The prefabricated external wall panel installation step is designed, so that when the prefabricated external wall panel is installed, the connecting angle steel in the upper connecting structure and the lower connecting structure is preassembled to the position of the embedded bolt by adopting the locking nut, meanwhile, the vertical adjusting bolt is preassembled on the adjusting embedded part, when the prefabricated external wall panel is installed, the prefabricated external wall panel is hoisted, the vertical adjusting bolt is abutted against the corresponding frame beam, the elevation of the prefabricated external wall panel is adjusted by the vertical adjusting bolt, the position of the prefabricated external wall panel is ensured to be accurate, then the transverse plates of the connecting angle steel in the upper connecting structure and the lower connecting structure are respectively and fixedly connected to the corresponding frame beam, and finally, the locking nut is fastened to finish the installation; the on-site no-humidity operation is realized, the construction is convenient, the assembly is simple, and the on-site construction and installation are convenient; the free rotation of the prefabricated external wall panel is realized through the four embedded bolts and the two vertical adjusting bolts; vertical long holes are designed on the connecting angle steel, and the rotation amount of the prefabricated external wallboard is controlled by controlling the aperture and the length of the vertical long holes.

Because the outside of frame roof beam all is equipped with a plurality of support piece, support piece's upper portion is equipped with the square steel roof beam, has made things convenient for frame roof beam and last connection structure and lower connection structure's connection like this, has also made things convenient for the adjustment simultaneously.

Because the prefabricated external wallboard comprises the modeling plate, the outer leaf layer, the heat insulation layer and the inner leaf layer, the prefabricated external wallboard integrates decoration and heat insulation, the link of building external decoration is omitted, and the construction period is shortened.

Because the adjusting embedded part is the channel steel, the adjusting embedded part has simple structure and low cost.

Because all seted up the muscle hole on the pterygoid lamina of first girder steel, second girder steel to dodge and reserve the reinforcing bar, convenient assembly.

The two ends of the web plate of the first steel beam are both provided with first connecting holes, the extending end of the web plate of the second steel beam is both provided with second connecting holes, and the two ends of the frame beam are both provided with third connecting holes; the splice plate and the bolts are adopted to facilitate the connection of the first steel beam or the second steel beam and the frame beam.

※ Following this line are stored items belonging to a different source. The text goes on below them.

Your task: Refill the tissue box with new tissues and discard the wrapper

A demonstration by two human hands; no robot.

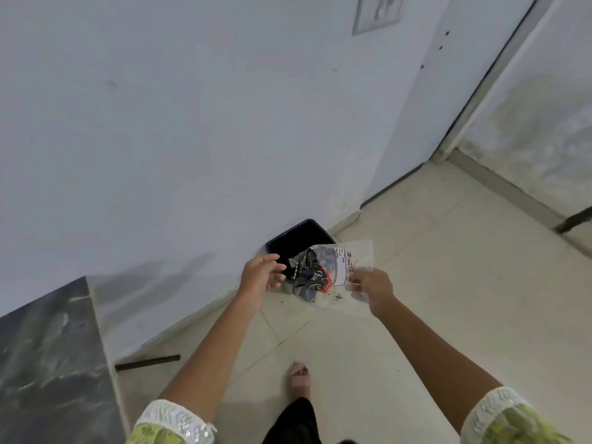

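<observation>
Between my right fingers (354, 280) the clear wrapper (333, 277) sits pinched, hanging just over the dark bin (296, 237) by the wall. Left hand (261, 275) open, fingers apart beside it. I'd crumple w/ both, then drop dead-centre.

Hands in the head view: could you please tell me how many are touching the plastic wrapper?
1. The right hand pinches the plastic wrapper at its right edge; the left hand hovers open just left of it, above the dark bin.
</observation>
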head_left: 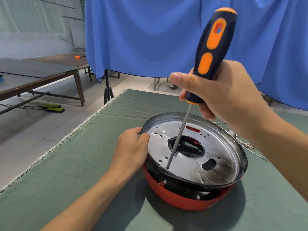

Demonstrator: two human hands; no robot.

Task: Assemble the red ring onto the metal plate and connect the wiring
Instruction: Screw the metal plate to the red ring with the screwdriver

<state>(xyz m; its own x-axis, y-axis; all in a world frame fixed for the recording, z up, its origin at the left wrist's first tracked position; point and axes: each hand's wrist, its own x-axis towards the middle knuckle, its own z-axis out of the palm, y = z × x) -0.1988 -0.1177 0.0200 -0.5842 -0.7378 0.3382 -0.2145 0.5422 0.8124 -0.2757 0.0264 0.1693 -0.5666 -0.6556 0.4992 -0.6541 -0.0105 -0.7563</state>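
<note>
Metal plate (191,165) seated on red ring (183,201), near-right on surface (83,164). Left hand (131,147) fingers pinching rim, probably steadying. Right hand (221,94) fingers clenched around screwdriver (211,52), tip at near-edge hole, likely fastening.

Desk under a green cloth

The desk (93,157) wears a creased green cloth (116,114) with a frayed pale edge; on it sits the red ring (175,197) carrying the metal plate (186,165), thin wires (248,145) lying just beside
</note>
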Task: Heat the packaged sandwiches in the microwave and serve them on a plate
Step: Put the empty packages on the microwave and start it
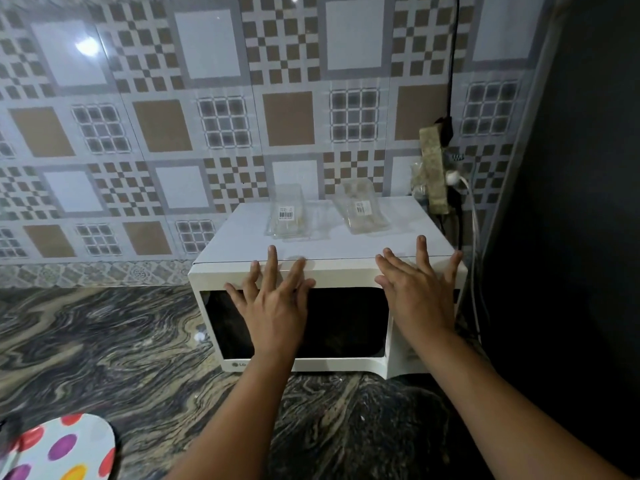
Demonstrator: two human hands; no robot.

Because steel bar truss building carrier plate includes a plurality of building carrier plate units of concatenation together, steel bar truss building carrier plate can directly lay the roof beam along with the construction load like this on, carries out simple steel bar engineering, alright concreting.

Drawings

In order to more clearly illustrate the embodiments of the present invention or the technical solutions in the prior art, the drawings used in the description of the embodiments or the prior art will be briefly described below. It should be apparent that the drawings in the following description are merely exemplary, and that other embodiments can be derived from the drawings provided by those of ordinary skill in the art without inventive effort.

The structures, ratios, sizes, and the like shown in the present specification are only used for matching with the contents disclosed in the specification, so that those skilled in the art can understand and read the present invention, and do not limit the conditions for implementing the present invention, so that the present invention has no technical significance, and any structural modifications, changes in the ratio relationship, or adjustments of the sizes, without affecting the functions and purposes of the present invention, should still fall within the scope covered by the contents disclosed in the present invention.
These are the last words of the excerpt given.